The civilian-military junta may have succeeded in retaining Mugabe as president through its reign of terror, but it exposed beyond doubt the regime's undemocratic credentials, its violent streak and its unbending determination to survive. Though the regime endured, it was severely wounded and was compelled for the first time to participate in a brokered tripartite arrangement to share power--the Global Political Agreement, which took effect in February 2009. Previously, when the ZANU-PF shared power, it was on its own terms, but the agreement humiliated the party by forcing it to share power with its archrival. In short, by violently subverting the democratic process, the regime inadvertently gave birth to a transitional governance framework with the potential to divert

Zimbabwe's political transition away from authoritarianism. Having been forced into the Global Political Agreement, the ZANU-PF is now battling to subvert it, but it remains to be seen whether they will succeed.

This brings us to the regional and international dimensions of the ZANU-PF's regime durability. At the regional level, the ZANU-PF strategy since the crisis started has been to divide the regional and international community, pitting the Southern African Development Community against the United Nations. In the Development Community the regime has sought to create divisions between those countries ruled by former liberation war movements (Angola, Mozambique, Namibia, South Africa and Tanzania) and those that achieved independence without an armed liberation struggle. The former are viewed by the ZANU-PF as natural allies that would support it against any Western regime-change agenda, especially after the West imposed a package of sanctions on the regime in 2002. (46) Mugabe has been skillful at appealing directly to people across Africa, portraying himself as the victim of Western machinations designed to punish him for acquiring land from the Whites. This resonates well with the African people because land is an emotive issue throughout the continent, especially in the South African Development Community. While Mugabe was condemned in Zimbabwe and the West, he was adored in the Development Community and in the rest of Africa. (47) This groundswell of popular support compelled many African governments to refrain from condemning him publicly, as when South Africa and other African countries shielded Zimbabwe at international forums, including at the United Nations. (48)

At the international level, China occupies a special place in Zimbabwe's strategy. In 2003, Zimbabwe adopted a "look east" policy to spite Western countries and to counter their sanctions. As Mugabe articulated this in 2005: "We have turned east where the sun rises, and given our backs to the west, where the sun sets." (49) China was seen as particularly friendly because its policy of noninterference in the domestic matters of other countries makes it uninterested in their democratic and human-rights credentials.

China has since extended military aid, provided diplomatic and political support and increased trade and economic investment in Zimbabwe, though not to the extent expected by the ZANU-PF regime.

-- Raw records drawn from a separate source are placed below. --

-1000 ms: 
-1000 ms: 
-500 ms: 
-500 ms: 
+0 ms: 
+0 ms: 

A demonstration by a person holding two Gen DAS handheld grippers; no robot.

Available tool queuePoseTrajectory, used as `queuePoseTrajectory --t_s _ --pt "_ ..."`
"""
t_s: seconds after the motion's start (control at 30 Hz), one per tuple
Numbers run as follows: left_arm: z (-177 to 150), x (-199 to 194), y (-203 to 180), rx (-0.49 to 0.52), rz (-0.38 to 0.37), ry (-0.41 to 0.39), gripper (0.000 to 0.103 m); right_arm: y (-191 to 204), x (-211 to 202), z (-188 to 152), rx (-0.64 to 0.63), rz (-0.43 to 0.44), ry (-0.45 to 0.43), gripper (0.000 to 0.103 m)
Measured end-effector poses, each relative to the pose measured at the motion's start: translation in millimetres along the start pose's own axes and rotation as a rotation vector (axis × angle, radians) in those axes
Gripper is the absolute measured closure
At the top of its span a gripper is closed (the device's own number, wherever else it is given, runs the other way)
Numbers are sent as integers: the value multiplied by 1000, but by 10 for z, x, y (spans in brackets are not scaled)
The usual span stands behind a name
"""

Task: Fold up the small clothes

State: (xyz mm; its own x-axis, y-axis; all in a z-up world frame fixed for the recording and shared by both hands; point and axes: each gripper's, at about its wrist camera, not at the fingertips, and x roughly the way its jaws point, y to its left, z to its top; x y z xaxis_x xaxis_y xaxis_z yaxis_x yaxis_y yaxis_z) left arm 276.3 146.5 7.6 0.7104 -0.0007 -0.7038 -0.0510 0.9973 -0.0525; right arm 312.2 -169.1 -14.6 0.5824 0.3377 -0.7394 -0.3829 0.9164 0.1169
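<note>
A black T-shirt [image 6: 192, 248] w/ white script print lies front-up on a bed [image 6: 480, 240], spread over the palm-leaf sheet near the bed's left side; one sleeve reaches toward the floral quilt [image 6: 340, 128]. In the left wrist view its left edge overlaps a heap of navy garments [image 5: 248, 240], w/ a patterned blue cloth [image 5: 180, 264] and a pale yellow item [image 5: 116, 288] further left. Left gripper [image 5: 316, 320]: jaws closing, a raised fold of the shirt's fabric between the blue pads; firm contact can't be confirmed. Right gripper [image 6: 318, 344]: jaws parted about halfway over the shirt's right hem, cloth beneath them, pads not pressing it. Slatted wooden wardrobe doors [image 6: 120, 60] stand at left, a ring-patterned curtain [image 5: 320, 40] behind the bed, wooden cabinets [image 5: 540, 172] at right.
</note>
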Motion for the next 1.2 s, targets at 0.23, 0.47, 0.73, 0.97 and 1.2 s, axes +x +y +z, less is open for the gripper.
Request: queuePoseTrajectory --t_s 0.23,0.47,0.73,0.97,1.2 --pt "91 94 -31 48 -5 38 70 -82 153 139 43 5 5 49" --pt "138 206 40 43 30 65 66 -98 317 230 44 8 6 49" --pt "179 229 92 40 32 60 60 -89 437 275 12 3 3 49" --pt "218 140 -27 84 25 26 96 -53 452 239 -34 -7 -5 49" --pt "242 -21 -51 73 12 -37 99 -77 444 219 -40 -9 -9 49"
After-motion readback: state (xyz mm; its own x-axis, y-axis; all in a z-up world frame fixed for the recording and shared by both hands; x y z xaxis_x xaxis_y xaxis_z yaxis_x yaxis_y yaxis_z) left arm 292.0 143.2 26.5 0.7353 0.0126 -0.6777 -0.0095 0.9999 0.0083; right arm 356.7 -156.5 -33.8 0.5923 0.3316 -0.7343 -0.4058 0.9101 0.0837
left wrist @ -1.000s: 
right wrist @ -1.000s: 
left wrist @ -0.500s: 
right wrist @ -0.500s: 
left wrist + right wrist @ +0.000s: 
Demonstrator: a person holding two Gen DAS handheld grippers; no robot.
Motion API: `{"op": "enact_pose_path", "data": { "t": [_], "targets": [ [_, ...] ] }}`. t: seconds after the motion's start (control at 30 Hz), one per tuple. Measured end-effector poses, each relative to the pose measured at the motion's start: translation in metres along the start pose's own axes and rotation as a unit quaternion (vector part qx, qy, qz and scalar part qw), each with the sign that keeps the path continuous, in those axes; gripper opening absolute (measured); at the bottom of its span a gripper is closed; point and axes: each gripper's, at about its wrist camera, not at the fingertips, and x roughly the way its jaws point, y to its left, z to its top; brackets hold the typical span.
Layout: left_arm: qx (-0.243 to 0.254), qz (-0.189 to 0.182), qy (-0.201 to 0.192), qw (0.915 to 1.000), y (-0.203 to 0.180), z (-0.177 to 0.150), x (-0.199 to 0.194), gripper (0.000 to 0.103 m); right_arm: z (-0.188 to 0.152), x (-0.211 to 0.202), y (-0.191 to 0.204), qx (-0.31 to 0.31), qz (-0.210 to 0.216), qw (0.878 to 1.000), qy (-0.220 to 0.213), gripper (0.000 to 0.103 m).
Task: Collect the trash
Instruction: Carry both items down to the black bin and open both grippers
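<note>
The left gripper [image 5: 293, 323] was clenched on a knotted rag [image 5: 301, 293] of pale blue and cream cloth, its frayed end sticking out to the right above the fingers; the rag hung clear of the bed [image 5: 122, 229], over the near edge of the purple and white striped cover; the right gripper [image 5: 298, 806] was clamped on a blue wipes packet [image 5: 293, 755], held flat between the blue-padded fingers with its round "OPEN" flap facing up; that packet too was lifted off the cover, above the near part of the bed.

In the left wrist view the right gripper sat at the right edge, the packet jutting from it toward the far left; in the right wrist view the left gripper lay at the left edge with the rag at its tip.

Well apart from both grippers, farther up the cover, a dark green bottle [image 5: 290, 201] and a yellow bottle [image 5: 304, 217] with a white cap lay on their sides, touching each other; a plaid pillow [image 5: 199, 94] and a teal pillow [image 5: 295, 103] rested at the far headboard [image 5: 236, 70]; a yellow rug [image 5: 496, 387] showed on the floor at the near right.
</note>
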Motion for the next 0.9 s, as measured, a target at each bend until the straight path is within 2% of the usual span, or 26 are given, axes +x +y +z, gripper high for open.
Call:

The diplomatic support proved particularly handy in July 2008, when China vetoed a UN Security Council resolution that sought to impose multilateral sanctions on Zimbabwe. (50) Critics question whether the relationship benefits the ZANU-PF substantially more than Zimbabwe. For instance, John Karumbidza writes, "Temporary benefits so far include the political preservation of Mugabe reign" and "a desperate move to perpetuate the tenure of the ZANU-PF." (51) Other countries in the look-east orbit include India, Malaysia, Singapore and Iran, although they have been less critical to the regime's survival.


When all is said and done, Zimbabwe's regime durability cannot be fully explained without acknowledging the role that Mugabe plays. He is the glue that binds the system together. Within his own party, he uses divide-and-conquer tactics to pit party factions against each other. By deliberately elevating faction leaders until they constitute a threat, then dropping them and elevating their rivals, Mugabe ensures his own primacy within the party. Christopher Dell, former U.S. Ambassador to Zimbabwe, ascribes the ZANU-PF regime's durability to Mugabe himself, describing him as a tactically skillful, ruthless politician determined to cling to power at any cost. In one of his dispatches to Washington that was released by WikiLeaks, Dell wrote:
 [President] Robert Mugabe has survived for so long because he is
 more clever and more ruthless than any other politician in
 Zimbabwe. To give the devil his due, he is a brilliant tactician
 and has long thrived on his ability to abruptly change the rules of
 the game, radicalize the political dynamic and force everyone else
 to react to his agenda. (52)

Most observers agree with Dell's assessment of Mugabe. Most times, Mugabe uses his skills and instincts to carefully assess the situation and then appropriately respond to the threat or opportunity. In this, he is aided by specialized analysts from his security organs, especially the Central Intelligence Organisation and the Military Intelligence Directorate.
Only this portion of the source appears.